Depuis quatre ans, les Turcs vivent au rythme éprouvant de « l’affaire Ergenekon », dans laquelle est enlisé le gouvernement de Recep Tayyip Erdogan et qui menace la liberté de la presse. D’après les conclusions du rapport qu’elle avait commandé, l’Organisation pour la sécurité et la coopération en Europe (OSCE) s’est inquiétée des droits des journalistes en Turquie. A l’heure actuelle, 61 journalistes se trouvent en prison et le nombre de procès en cours, qui peuvent déboucher sur l’incarcération des journalistes, est estimé entre 700 et 1000.
Cette affaire commence sérieusement à inquiéter les partisans d’une Turquie européenne. Le nombre de journalistes arrêtés pose des questions fondamentales sur les dispositions légales régissant le journalisme en Turquie. Le parquet d’Istanbul avait déclaré que ces journalistes n’avaient pas été inculpés pour leurs écrits ou leurs opinions mais à cause « de preuves qui ne peuvent pas être rendues publiques ». Début mars, une dizaine de journalistes ont été incarcérés lors de ce qui a constitué la 18e vague d’arrestation dans cette affaire.

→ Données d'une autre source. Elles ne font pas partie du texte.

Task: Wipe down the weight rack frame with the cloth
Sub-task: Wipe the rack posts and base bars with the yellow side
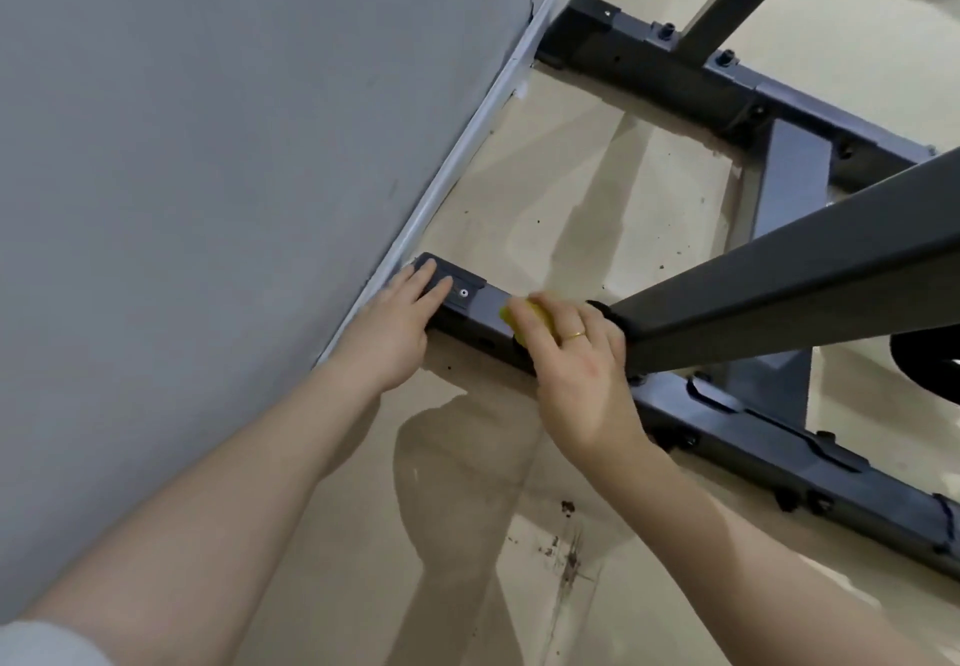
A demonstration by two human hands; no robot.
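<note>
The dark weight rack frame (769,437) lies low on the floor, with one base bar running from the wall corner toward the lower right. My left hand (395,325) rests flat with straight fingers on the bar's end cap beside the wall. My right hand (576,359) holds a small yellow cloth (530,314) and presses it onto the top of the same bar, just before a slanted dark post (779,296). Most of the cloth is hidden under my fingers.
A grey wall (208,146) with a pale baseboard (467,156) stands at the left. The beige floor (571,187) carries dark specks and scuff marks. A second base bar (675,78) and a cross brace (789,177) lie farther back.
</note>
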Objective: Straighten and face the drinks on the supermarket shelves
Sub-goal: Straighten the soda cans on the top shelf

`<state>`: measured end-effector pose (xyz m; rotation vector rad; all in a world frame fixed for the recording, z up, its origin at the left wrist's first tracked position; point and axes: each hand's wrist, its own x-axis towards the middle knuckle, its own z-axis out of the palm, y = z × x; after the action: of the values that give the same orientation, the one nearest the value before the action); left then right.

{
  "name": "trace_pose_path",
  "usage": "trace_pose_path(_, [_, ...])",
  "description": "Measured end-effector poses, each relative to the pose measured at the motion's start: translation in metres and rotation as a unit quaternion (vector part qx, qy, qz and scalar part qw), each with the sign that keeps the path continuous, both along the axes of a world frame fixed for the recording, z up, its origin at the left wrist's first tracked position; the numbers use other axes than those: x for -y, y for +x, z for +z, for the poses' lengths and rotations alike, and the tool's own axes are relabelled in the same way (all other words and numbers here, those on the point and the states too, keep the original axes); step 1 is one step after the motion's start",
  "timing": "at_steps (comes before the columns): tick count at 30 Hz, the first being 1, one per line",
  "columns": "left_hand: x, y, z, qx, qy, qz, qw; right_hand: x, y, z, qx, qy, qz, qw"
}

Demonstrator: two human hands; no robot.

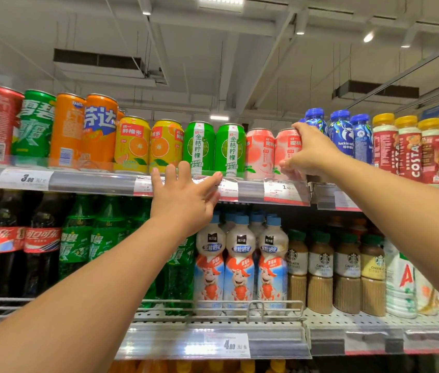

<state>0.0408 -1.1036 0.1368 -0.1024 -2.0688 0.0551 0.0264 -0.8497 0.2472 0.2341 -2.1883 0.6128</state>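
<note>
Right hand [311, 154] is wrapping around the right-most pink peach can [288, 149] on the top shelf [92, 181], thumb low at its base and fingers curling over the rim, clamped on it, probably to twist the label square to the aisle. Its neighbour, the other pink can [259, 154], is showing its print turned slightly off-centre, so that pair looks like the job in hand. Left hand [186, 195] is reaching up with fingers spread apart, holding nothing, tips brushing the price rail just under the green kumquat-lemon cans [214, 148]; likely lining up to steady or nudge that row next. Blue coffee bottles [343, 134] are standing just beside the gripped can, so clearance there is tight.
</note>
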Motion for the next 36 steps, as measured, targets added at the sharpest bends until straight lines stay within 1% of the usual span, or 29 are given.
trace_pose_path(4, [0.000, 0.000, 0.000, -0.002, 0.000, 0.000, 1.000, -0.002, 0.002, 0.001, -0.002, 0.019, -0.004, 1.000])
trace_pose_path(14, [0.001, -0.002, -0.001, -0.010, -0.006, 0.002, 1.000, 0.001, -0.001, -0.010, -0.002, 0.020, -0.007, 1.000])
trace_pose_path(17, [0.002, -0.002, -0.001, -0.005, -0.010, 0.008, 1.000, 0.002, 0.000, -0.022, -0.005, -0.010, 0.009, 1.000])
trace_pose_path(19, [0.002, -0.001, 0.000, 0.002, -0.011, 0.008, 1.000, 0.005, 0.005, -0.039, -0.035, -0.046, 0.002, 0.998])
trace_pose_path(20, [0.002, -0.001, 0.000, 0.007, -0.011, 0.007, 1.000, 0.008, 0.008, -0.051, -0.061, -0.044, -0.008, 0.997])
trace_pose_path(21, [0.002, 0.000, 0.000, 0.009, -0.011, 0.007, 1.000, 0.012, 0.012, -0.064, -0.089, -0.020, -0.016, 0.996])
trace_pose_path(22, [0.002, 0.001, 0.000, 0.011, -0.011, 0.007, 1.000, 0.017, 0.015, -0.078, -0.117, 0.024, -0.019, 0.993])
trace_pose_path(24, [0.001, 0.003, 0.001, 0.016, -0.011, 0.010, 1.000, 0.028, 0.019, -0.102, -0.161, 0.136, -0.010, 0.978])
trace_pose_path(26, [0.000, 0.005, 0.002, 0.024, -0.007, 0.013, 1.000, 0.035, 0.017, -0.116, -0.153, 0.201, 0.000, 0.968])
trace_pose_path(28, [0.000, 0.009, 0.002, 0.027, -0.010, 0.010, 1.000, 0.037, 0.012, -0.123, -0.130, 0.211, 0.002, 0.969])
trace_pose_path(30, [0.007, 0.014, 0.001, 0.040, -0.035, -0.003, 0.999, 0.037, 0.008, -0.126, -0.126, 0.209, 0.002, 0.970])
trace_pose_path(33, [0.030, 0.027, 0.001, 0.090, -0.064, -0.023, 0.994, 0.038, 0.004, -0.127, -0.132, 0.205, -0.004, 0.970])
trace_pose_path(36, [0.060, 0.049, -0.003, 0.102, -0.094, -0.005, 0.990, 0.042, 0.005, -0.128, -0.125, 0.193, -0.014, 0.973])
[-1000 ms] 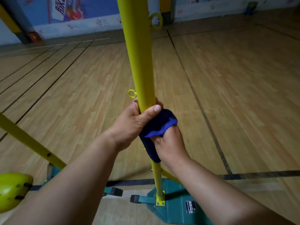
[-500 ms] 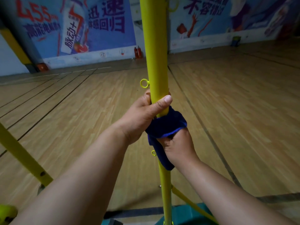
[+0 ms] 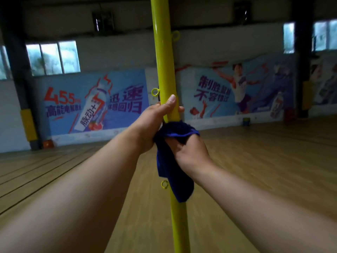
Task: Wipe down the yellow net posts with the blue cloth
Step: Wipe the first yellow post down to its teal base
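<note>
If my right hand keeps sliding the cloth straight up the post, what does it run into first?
Most likely the left hand, which grips the post directly above the blue cloth that the right hand holds; they look nearly touching already.

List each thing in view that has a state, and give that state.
yellow net post: upright, gripped by both hands.
blue cloth: wrapped round the post, its tail hanging down.
left hand: grips the bare post just above the cloth.
right hand: holds the cloth against the post.
ring hooks: on the post, nothing hung on them.
</note>
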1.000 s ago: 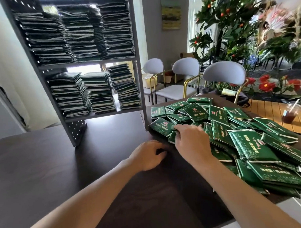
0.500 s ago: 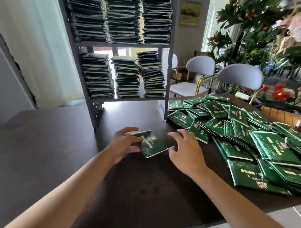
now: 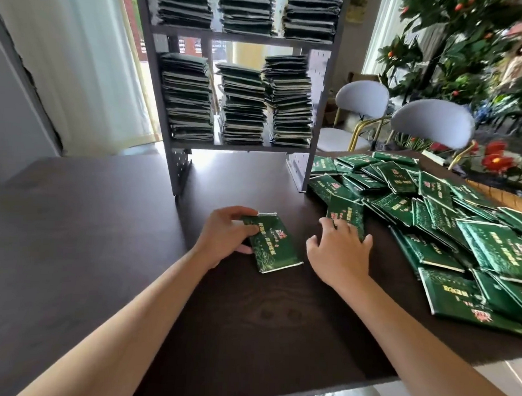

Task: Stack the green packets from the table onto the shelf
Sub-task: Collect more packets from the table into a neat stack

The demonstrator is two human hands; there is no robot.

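The left hand (image 3: 223, 235) now curls its fingers (image 3: 241, 210) round one green packet (image 3: 271, 245) lying flat on the table (image 3: 104, 236). The right hand (image 3: 339, 251) has returned to the pile (image 3: 431, 209), fingers spread on a second packet (image 3: 346, 214). A handful is building; the shelf (image 3: 322, 111) waits beyond both fingertips.

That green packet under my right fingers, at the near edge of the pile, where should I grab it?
Pinch the packet by its near short edge, coming from your side. It lies flat, that end juts clear of the pile, and your right hand already rests there; the far end lies among other packets.
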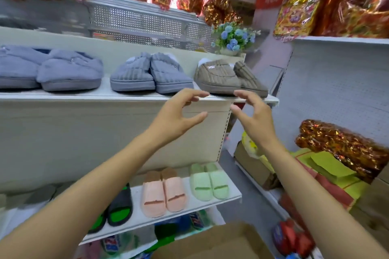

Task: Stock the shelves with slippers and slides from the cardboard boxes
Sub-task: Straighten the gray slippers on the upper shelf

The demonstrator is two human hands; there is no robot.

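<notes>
The cardboard box (212, 244) near the bottom is cut by the lower edge, its inside unseen, and the packets (117, 242) under the lowest shelf are too smeared to name. The far-left grey slippers (14, 69) run off the left edge. The dark pair (117, 206) is partly hidden behind the left forearm (90, 185).

Upper shelf (63, 96): matt painted metal. Blue slippers (48, 71) at its left end fuzzy fleece; grey pair (151, 75) and brown pair (227, 78) ribbed quilted cloth. Lower shelf slides, pink (163, 192) and green (208, 183): smooth matt foam plastic. Cardboard box (214, 242) plain matt. Foil packs (345, 149) glossy, crinkled.
</notes>
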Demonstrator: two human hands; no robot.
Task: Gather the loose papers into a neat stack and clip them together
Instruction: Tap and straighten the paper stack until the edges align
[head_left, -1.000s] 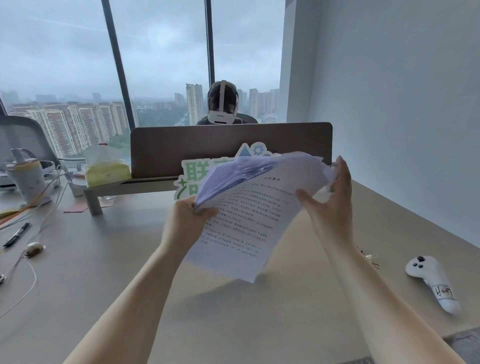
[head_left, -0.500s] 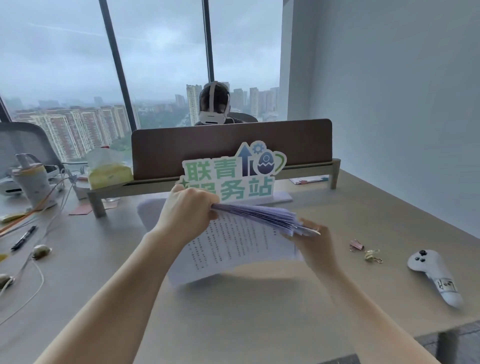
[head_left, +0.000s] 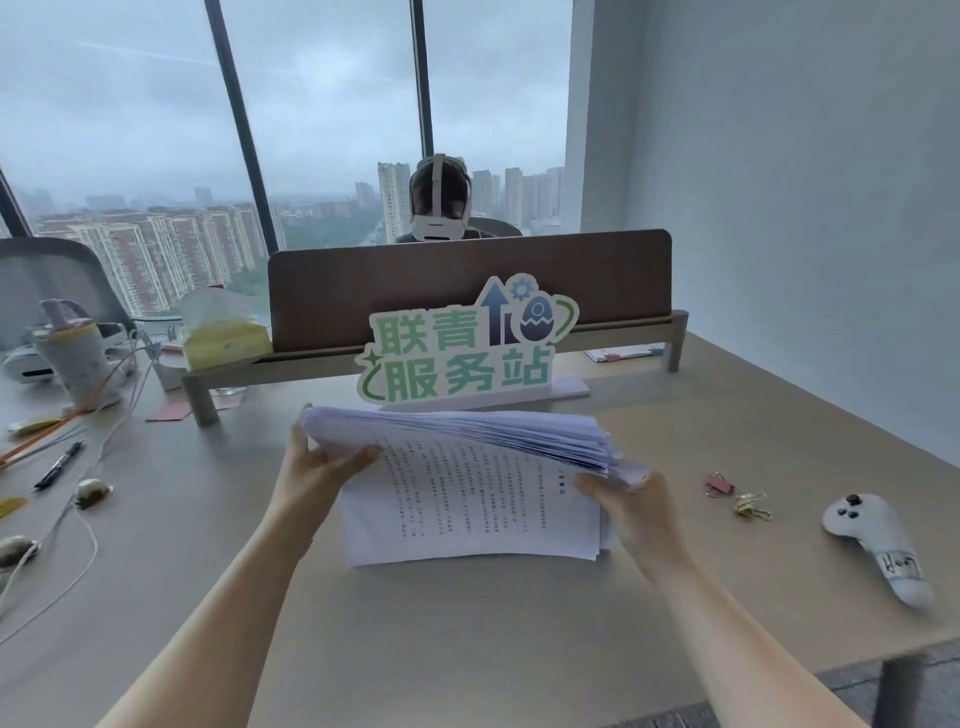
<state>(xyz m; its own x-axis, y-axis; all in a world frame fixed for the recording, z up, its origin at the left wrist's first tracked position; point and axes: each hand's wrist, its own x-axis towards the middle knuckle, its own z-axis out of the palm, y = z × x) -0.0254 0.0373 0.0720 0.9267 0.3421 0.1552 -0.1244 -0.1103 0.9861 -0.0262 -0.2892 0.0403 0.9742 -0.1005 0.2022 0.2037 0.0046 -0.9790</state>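
Note:
A thick stack of white printed papers (head_left: 467, 499) stands on its lower long edge on the beige desk (head_left: 467, 634), tilted with the printed face toward me. My left hand (head_left: 317, 467) grips its upper left corner. My right hand (head_left: 634, 504) holds its right side, where the sheet edges fan out unevenly. A pink binder clip (head_left: 720, 484) and a gold binder clip (head_left: 750, 505) lie loose on the desk to the right of the stack, apart from both hands.
A green-lettered sign (head_left: 462, 348) stands just behind the papers, before a brown divider (head_left: 467, 280) with a person in a headset behind it. A white controller (head_left: 878, 545) lies at the right. Cables, a pen (head_left: 58, 465), a cup and a tissue pack (head_left: 223, 332) sit at the left.
The stack came down from mid-air to rest on its edge on the desk. My hands shifted to its two sides and the sheets are more gathered.

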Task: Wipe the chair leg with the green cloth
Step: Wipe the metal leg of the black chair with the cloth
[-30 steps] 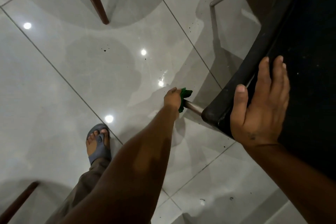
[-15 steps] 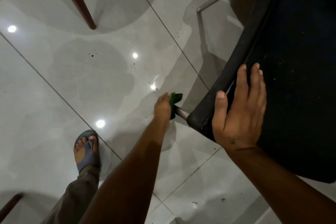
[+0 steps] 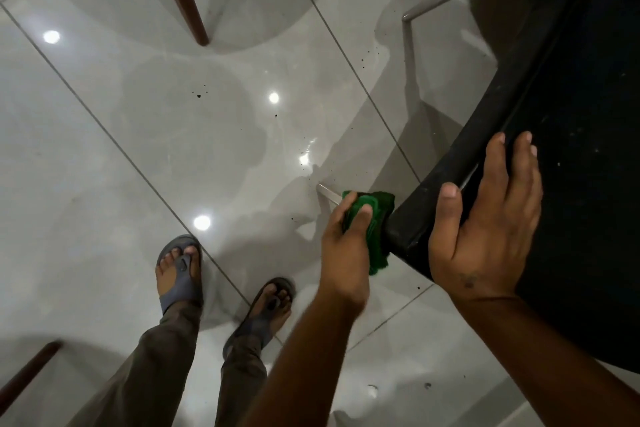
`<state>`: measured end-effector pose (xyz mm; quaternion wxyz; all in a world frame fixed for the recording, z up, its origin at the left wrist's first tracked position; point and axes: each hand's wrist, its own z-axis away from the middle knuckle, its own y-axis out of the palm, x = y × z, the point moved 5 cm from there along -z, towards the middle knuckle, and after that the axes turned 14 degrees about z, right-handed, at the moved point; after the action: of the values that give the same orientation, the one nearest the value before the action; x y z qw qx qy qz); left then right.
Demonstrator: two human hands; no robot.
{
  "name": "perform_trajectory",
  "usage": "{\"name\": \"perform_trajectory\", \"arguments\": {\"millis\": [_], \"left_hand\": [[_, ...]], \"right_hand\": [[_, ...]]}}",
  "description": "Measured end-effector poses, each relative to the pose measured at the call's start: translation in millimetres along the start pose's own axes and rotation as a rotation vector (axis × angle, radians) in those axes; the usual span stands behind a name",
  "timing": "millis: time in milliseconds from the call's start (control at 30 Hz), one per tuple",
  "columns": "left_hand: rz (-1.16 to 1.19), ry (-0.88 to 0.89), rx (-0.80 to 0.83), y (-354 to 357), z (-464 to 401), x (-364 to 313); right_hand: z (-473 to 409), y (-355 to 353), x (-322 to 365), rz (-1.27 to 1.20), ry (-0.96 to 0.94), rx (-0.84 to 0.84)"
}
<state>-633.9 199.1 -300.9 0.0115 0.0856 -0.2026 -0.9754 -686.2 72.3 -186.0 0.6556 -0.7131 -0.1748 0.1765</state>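
the chair leg, a thin metal tube, runs from under the corner of the black seat down to the glossy tiled floor, and only its lower end shows bare; the rest is swallowed by the green cloth, bunched round the top of the leg right against the seat corner. the left hand is curled tight on that cloth, thumb pressed on the outer fold, fingers apparently wrapped behind, though they're hidden so hard to be sure they close fully round the tube. to do this stroke well, keep the cloth cupped all the way round the tube and slide along its full length to the foot, firm even pressure, turning the wrist so the back face gets cleaned too. the right hand lies spread flat on the seat, fingers together, thumb over the edge, holding nothing, just steadying the chair. both sandalled feet stand on the tiles near by, clear of the leg
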Motion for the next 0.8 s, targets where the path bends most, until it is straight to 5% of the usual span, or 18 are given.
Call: {"name": "perform_trajectory", "arguments": {"millis": [133, 267, 367, 600, 800], "left_hand": [[-0.426, -0.064, -0.204, -7.3, -104.7, -25.6], [-0.748, -0.245, -0.141, -14.5, -156.2, -34.2], [-0.887, -0.121, -0.090, 5.3, -131.0, -40.6], [-0.562, 0.007, 0.155, 29.7, 10.3, -39.8], [-0.470, -0.078, -0.118, 15.7, -56.6, -24.3]], "right_hand": [[-0.1, 0.5, -1.3, 0.007, -0.008, -0.020], [0.3, 0.7, -1.8, 0.005, -0.001, -0.023], [-0.3, -0.8, -0.4, -0.006, -0.006, -0.015], [-0.8, -1.2, 1.1, 0.001, 0.006, 0.010], [-0.3, 0.7, -0.3, 0.011, 0.009, -0.003]]}}
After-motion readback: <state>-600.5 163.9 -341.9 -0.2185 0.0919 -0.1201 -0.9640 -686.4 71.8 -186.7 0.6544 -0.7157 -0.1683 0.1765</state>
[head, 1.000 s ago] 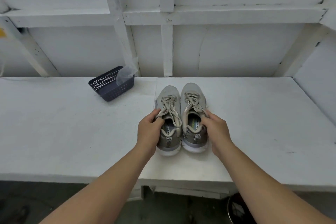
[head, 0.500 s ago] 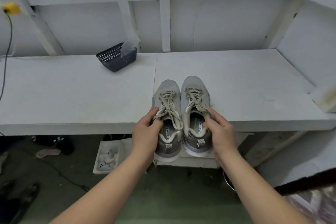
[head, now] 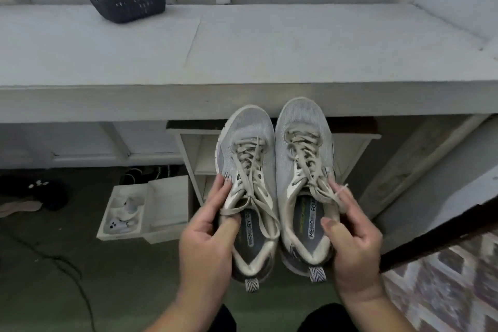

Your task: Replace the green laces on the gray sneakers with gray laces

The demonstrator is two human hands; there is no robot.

Elle avait provoqué une émotion considérable en Turquie, intervenant une quinzaine de jours après la perquisition réalisée dans les locaux du site d’information d’opposition OdaTv et la mise en détention de son rédacteur en chef.
Ce rapport souligne la nécessité d’une réforme de la législation turque des médias et rappelle que la sécurité nationale ne devrait pas être utilisée comme un prétexte pour restreindre les droits des médias, même si le terrorisme représente une menace réelle. La Commission européenne, par voix de son commissaire à l’élargissement Stefan Füle s’est dite inquiète des menaces pesant sur la liberté de la presse en Turquie.
Les dernières arrestations constituent une étape supplémentaire dans le long cheminement de l’affaire « Ergenekon », cette enquête judiciaire qui concerne un groupe secret, opposé au Parti de la justice et du développement, l’AKP, au pouvoir, qui aurait commandité une série d’attentat visant à déstabiliser et à renverser le gouvernement. Il serait essentiellement composé de militaires et de fonctionnaires du ministère de la Justice attachés aux valeurs kémalistes de laïcité et de nationalisme. Le gouvernement de Recep Tayyip Erdogan est déterminé à démanteler le réseau craignant de faire l’objet d’un complot et d’être renversé par un coup d’Etat. Or après quatre ans de procédure, environ 500 arrestations et beaucoup de propagande, la nature de ce réseau n’apparaît pas clairement.
La première vague d’arrestation avait donné l’impression que la justice avait enfin décidé de s’attaquer à « l’Etat profond », ce pouvoir occulte instrumentalisé par certains secteurs de l’Etat et des ultranationalistes pour s’opposer à la démocratisation de l’Etat kémaliste autoritaire. Une majorité de Turcs pensait qu’elle allait enfin connaître la vérité sur les injustices, les disparitions et les assassinats perpétrés pendant toutes les années 80.
Mais, peu à peu, les arrestations semblent dépasser largement le cadre des gens qui auraient pu comploter comme d’anciens militaires, en touchant des universitaires, des membres d’associations laïques ou des journalistes. Nombres de Turcs s’interrogent aujourd’hui sur la tournure que prend l’affaire Ergenekon et soupçonnent que cette affaire ne soit juste un prétexte pour affaiblir les milieux laïcs et plus généralement toute forme d’opposition dangereuse pour le gouvernement. Comme la justice, les médias sont un enjeu politique éminent de cette lutte sans merci entre le gouvernement actuel et ce qui reste de l’establishment politico-militaire kémaliste.